**Task**: The lines below, from the one containing "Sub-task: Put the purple" through the one containing "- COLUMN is", should be set down exactly, with no pictures and nothing else.

**Data for this exercise**:
+ + + + + + +
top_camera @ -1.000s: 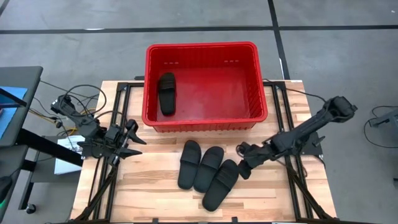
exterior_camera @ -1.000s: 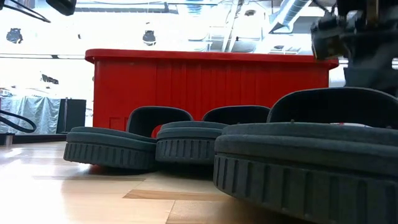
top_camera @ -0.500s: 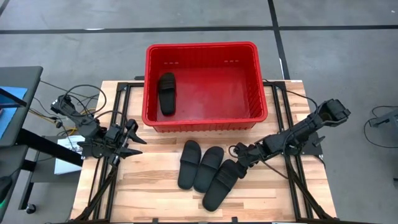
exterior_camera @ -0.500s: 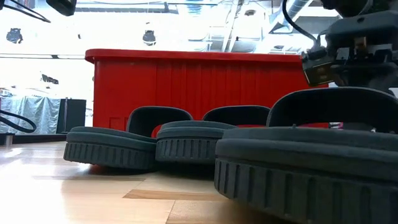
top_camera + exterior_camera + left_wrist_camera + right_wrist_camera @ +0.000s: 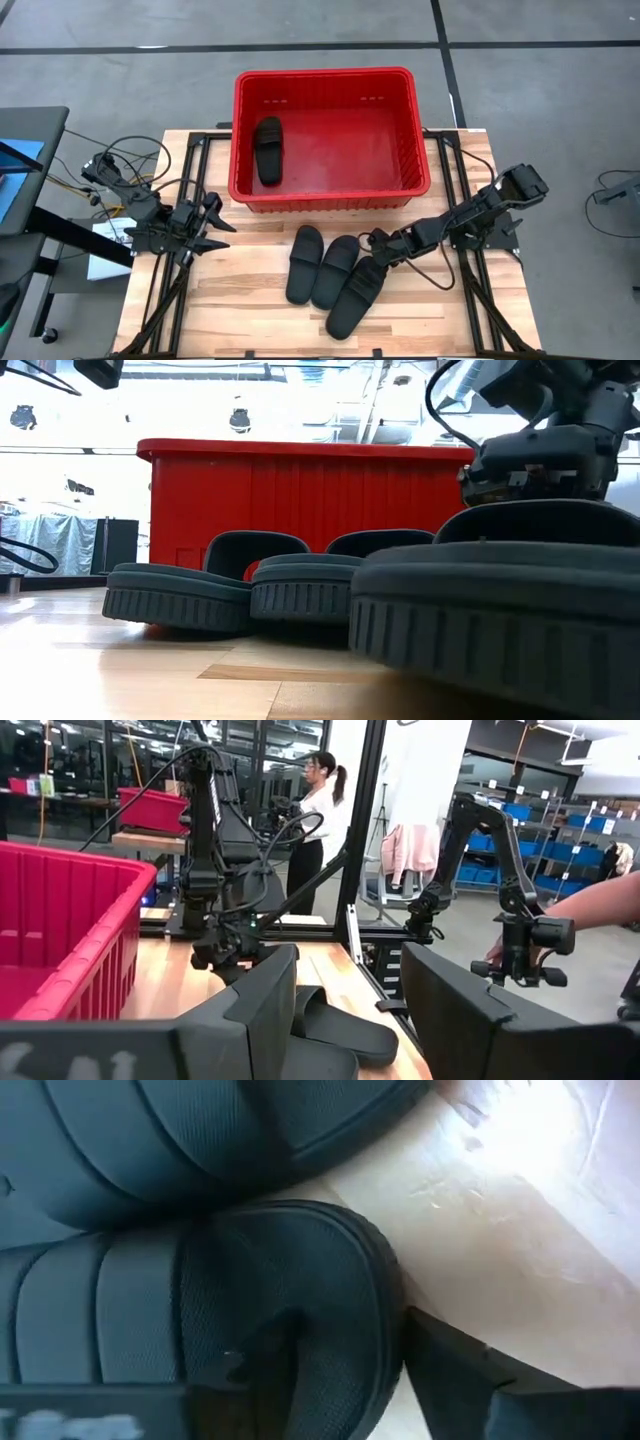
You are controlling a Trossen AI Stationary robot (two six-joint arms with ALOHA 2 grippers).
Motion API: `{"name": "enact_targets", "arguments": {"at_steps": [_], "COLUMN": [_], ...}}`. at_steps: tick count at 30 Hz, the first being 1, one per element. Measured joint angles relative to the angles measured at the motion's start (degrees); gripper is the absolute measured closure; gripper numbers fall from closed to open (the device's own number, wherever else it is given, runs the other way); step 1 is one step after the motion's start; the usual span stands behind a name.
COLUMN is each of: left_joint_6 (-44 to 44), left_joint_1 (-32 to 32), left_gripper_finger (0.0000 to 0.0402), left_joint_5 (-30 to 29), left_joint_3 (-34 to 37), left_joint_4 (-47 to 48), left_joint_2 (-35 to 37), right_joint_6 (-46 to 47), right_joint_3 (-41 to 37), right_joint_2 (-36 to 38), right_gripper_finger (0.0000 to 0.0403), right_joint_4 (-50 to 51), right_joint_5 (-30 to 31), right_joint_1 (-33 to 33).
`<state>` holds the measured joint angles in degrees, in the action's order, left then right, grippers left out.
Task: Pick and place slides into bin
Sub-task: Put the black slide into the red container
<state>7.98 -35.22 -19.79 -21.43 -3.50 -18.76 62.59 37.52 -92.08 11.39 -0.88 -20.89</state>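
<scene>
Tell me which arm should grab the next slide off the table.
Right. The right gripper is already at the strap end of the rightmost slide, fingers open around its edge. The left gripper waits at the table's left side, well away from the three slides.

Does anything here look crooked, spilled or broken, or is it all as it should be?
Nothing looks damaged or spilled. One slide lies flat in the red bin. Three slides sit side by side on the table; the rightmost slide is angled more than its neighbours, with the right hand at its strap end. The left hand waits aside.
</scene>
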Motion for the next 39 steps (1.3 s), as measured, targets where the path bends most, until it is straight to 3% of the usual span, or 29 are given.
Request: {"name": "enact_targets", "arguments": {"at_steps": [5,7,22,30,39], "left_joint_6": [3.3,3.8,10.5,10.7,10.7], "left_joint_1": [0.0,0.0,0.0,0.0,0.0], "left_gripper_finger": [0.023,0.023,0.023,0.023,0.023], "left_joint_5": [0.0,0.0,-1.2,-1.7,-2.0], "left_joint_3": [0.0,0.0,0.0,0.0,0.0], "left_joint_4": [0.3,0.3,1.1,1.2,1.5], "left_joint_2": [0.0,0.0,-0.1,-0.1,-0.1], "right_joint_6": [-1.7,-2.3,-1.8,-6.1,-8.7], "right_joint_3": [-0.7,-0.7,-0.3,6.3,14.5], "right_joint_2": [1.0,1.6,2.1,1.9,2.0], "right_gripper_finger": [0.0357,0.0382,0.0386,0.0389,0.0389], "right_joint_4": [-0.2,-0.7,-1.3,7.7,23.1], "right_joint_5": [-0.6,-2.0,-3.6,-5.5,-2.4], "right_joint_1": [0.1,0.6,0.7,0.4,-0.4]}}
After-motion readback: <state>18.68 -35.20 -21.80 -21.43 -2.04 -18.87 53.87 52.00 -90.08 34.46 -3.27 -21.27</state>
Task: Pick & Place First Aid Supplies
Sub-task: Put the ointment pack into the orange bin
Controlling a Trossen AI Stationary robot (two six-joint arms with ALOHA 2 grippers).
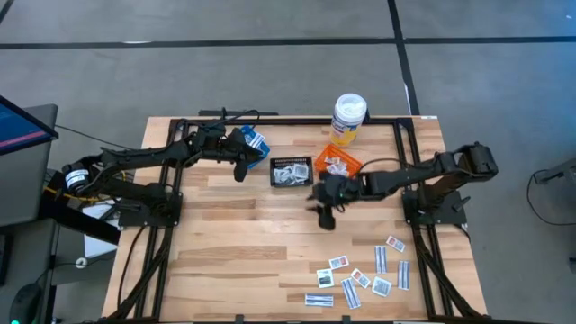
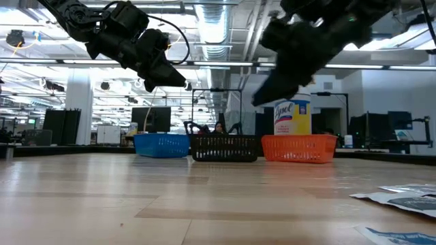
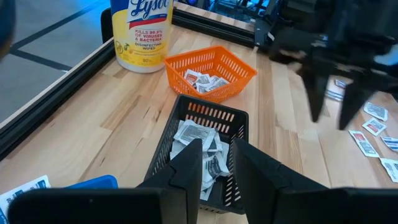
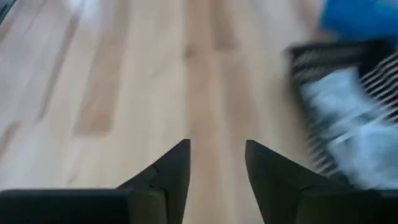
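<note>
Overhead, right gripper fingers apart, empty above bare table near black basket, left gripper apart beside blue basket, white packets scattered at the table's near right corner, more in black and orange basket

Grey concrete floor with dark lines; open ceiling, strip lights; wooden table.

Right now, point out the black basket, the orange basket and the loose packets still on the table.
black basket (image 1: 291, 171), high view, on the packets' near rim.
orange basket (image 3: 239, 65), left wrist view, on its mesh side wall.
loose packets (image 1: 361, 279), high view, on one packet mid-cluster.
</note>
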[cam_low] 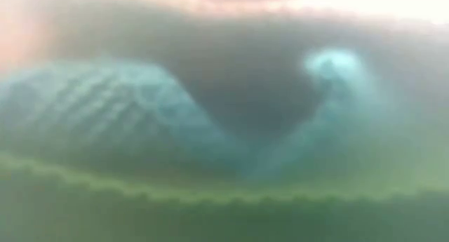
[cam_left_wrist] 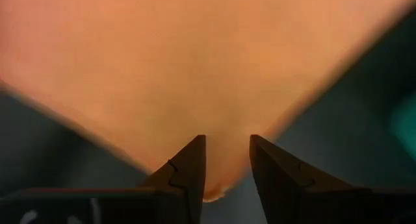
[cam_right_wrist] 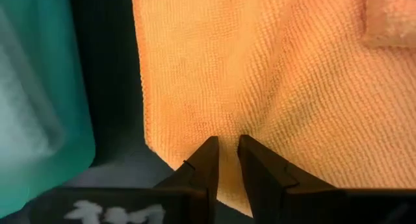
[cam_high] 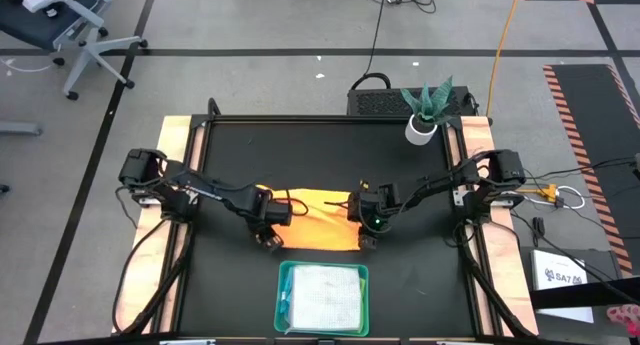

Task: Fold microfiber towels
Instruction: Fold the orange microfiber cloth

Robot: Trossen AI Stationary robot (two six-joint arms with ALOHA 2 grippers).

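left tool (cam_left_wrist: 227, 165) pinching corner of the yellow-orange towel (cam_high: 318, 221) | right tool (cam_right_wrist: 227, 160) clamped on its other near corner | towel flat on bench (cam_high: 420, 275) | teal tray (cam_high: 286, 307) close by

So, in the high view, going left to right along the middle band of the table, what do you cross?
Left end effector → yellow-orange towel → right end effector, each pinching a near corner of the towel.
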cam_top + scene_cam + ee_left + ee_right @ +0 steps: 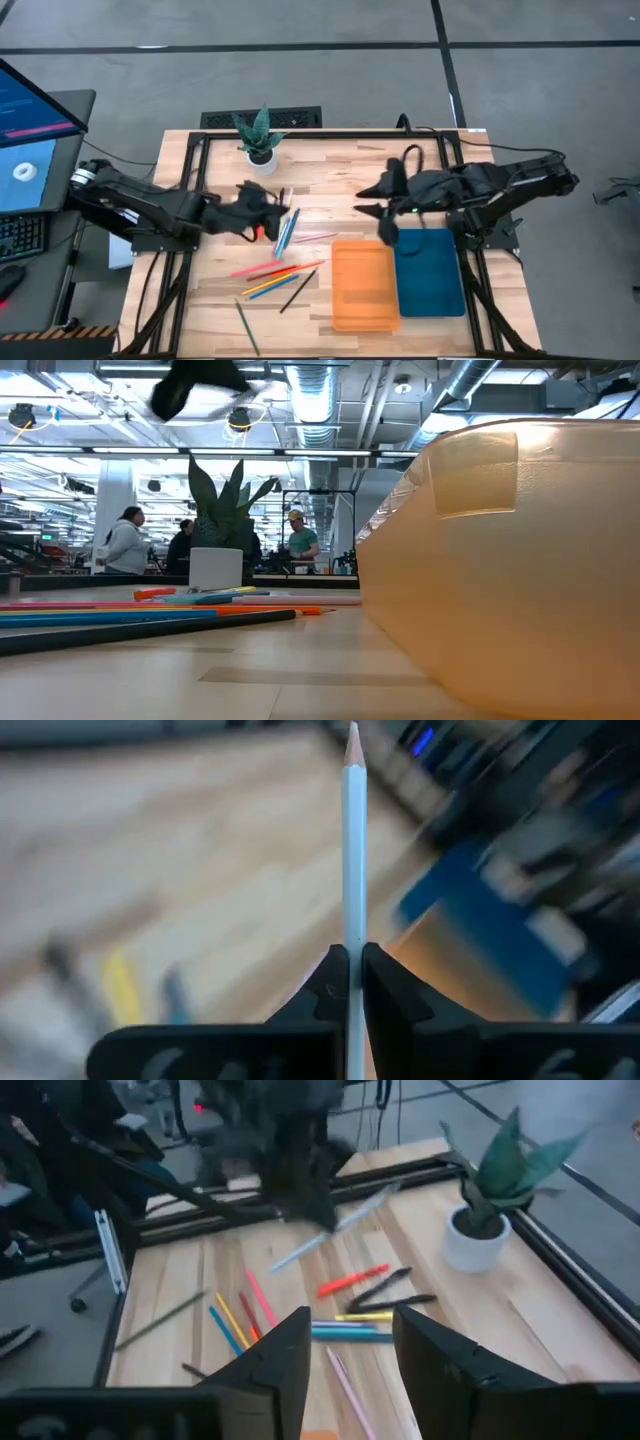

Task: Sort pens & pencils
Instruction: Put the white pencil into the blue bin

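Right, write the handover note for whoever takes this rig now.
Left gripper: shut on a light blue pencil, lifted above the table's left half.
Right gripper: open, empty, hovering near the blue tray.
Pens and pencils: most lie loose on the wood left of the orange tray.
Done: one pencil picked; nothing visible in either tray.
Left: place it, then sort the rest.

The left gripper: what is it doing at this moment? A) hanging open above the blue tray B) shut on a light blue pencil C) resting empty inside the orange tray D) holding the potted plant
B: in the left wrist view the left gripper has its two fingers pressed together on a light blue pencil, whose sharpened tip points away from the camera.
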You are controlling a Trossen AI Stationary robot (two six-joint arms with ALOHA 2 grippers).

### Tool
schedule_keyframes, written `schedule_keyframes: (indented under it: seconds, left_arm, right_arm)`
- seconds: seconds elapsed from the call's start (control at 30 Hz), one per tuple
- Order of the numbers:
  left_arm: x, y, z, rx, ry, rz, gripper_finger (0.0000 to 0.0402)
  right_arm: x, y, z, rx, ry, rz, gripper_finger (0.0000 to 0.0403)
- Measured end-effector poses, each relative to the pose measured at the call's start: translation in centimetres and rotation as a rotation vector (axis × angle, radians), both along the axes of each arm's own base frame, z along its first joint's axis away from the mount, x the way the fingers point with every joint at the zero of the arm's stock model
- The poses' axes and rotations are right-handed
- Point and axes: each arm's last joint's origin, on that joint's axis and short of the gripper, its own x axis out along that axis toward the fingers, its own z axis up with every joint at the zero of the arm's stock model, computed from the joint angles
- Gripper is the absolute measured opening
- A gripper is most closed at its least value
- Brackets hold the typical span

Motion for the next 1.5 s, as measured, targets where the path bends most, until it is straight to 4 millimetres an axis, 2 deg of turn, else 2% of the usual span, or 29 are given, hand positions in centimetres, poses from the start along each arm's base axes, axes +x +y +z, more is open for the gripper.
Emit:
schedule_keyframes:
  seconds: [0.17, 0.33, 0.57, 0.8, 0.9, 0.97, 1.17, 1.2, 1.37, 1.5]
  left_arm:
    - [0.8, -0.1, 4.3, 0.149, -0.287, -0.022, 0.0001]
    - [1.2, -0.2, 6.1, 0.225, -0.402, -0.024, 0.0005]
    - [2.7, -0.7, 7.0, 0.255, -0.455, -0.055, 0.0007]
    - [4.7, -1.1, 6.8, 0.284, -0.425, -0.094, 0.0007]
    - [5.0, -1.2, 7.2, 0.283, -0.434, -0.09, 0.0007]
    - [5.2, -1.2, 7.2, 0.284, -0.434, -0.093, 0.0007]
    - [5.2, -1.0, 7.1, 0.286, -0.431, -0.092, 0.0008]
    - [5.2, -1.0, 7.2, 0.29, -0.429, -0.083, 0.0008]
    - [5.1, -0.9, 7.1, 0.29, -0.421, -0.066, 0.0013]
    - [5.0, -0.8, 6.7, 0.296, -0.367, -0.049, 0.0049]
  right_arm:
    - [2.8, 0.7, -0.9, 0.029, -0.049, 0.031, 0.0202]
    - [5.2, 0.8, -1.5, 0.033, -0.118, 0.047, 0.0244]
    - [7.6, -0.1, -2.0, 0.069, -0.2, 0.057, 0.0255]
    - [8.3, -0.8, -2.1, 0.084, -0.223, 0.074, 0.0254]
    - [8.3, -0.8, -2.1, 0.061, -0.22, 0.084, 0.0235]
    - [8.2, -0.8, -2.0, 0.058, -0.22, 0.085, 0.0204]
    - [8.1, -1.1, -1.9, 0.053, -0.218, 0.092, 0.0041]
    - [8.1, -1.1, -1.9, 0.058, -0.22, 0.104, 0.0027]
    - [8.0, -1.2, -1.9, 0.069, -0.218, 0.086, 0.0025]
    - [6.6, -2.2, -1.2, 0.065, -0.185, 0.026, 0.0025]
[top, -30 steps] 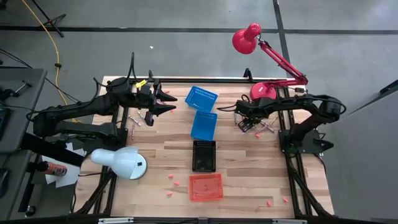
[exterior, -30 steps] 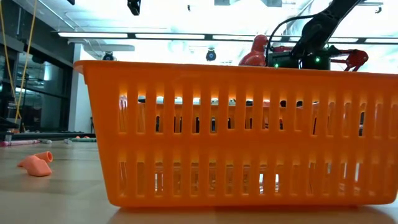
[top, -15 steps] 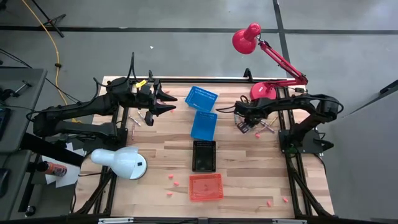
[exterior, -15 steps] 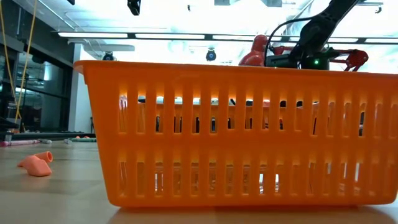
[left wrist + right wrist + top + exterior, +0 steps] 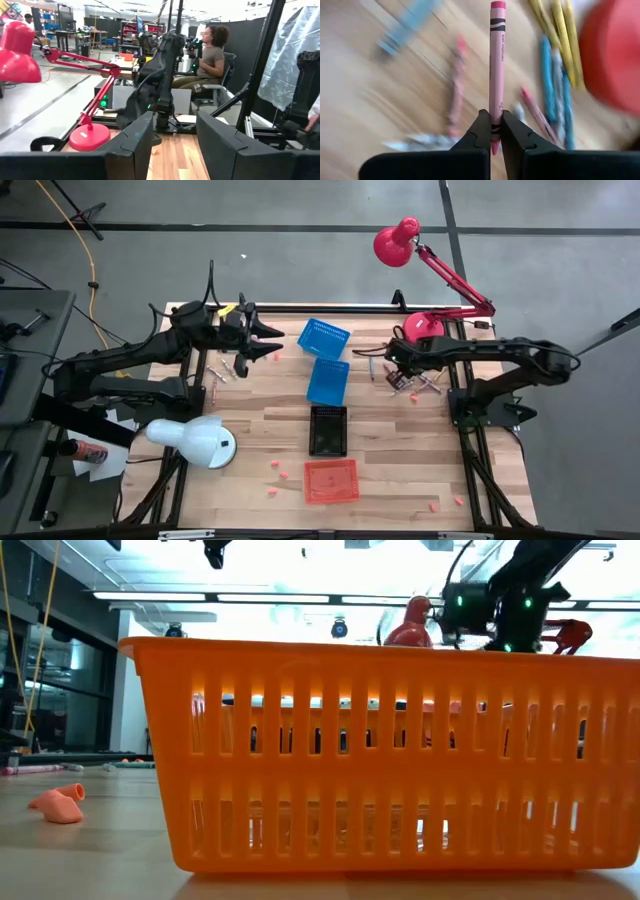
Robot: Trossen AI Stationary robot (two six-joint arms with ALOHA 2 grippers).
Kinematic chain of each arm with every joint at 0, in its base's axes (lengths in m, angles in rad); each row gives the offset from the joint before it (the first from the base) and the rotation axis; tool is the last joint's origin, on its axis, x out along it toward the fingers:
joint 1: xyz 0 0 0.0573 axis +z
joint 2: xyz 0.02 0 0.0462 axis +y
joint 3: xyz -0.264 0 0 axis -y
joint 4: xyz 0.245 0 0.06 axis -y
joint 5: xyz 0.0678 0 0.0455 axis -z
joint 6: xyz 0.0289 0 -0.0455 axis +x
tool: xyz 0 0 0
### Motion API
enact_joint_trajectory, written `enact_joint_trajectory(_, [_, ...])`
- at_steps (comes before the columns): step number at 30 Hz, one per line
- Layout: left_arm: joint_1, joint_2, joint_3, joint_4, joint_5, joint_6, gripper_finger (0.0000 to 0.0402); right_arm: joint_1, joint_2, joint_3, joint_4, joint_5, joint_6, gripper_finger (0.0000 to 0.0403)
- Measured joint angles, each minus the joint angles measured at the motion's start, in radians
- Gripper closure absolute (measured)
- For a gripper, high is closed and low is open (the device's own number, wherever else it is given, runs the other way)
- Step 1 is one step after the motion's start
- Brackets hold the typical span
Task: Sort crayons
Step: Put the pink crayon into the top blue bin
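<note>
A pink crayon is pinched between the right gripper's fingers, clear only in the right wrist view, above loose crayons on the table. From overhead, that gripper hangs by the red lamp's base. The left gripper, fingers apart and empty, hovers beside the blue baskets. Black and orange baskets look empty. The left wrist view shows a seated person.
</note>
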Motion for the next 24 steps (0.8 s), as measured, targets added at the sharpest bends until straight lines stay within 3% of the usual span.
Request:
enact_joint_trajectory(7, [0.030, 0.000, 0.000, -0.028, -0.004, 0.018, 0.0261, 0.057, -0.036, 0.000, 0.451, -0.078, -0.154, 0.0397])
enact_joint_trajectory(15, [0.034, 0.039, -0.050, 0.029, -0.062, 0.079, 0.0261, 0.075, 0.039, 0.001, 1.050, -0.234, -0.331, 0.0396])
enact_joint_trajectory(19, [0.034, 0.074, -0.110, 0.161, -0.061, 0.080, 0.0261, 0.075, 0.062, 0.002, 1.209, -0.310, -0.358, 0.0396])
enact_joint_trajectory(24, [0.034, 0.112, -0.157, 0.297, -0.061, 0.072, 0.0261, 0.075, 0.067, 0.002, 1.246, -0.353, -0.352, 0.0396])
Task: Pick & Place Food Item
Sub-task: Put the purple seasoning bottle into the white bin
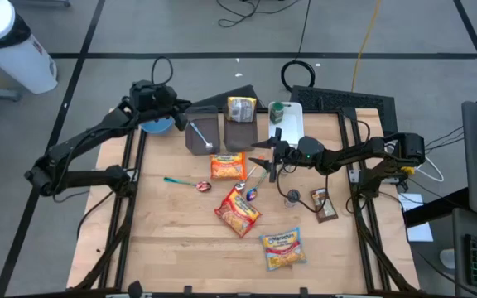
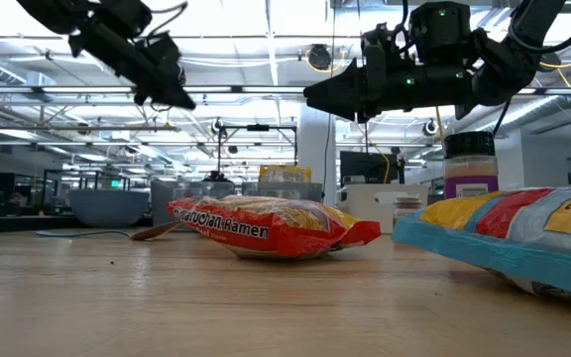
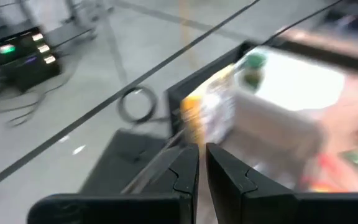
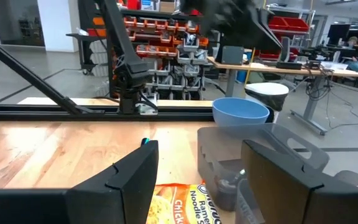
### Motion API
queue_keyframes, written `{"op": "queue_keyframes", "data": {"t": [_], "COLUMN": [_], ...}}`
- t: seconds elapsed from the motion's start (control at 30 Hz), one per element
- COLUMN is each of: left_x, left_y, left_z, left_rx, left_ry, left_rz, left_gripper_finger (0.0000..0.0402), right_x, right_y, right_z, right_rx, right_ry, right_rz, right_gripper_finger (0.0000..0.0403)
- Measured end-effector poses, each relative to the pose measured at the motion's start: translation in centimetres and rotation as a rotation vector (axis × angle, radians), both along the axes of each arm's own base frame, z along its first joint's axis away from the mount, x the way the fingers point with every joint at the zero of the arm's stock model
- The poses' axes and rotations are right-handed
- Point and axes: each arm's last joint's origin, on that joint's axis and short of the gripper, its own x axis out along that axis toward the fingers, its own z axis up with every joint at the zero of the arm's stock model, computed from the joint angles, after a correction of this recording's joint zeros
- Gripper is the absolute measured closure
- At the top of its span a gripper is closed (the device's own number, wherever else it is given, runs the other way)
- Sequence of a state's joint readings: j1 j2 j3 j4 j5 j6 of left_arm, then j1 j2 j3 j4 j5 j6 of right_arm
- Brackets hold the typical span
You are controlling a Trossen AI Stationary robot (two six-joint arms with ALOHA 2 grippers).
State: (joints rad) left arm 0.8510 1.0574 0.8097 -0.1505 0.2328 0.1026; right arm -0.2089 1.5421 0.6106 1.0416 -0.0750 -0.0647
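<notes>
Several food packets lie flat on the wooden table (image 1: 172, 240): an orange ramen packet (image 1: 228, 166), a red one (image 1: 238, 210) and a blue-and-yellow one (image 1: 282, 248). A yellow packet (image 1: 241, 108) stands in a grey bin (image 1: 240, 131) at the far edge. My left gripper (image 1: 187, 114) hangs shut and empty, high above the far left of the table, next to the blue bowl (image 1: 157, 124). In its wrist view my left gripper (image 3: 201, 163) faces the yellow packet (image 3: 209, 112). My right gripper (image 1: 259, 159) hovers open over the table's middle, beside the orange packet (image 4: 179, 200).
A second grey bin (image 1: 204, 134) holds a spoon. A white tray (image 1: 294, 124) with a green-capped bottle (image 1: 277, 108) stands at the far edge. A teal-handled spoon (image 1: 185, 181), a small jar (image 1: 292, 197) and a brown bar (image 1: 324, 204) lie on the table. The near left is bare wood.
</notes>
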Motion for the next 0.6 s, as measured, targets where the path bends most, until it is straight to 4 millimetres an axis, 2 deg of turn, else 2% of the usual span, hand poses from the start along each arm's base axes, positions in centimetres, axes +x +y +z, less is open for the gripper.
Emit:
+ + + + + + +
**Answer space**:
Sub-task: Put the purple seasoning bottle into the white bin
### Motion API
queue_keyframes, written `{"op": "queue_keyframes", "data": {"t": [_], "COLUMN": [_], ...}}`
- t: seconds elapsed from the motion's start (control at 30 Hz), one per element
- COLUMN is each of: left_x, left_y, left_z, left_rx, left_ry, left_rz, left_gripper_finger (0.0000..0.0402), right_x, right_y, right_z, right_rx, right_ry, right_rz, right_gripper_finger (0.0000..0.0403)

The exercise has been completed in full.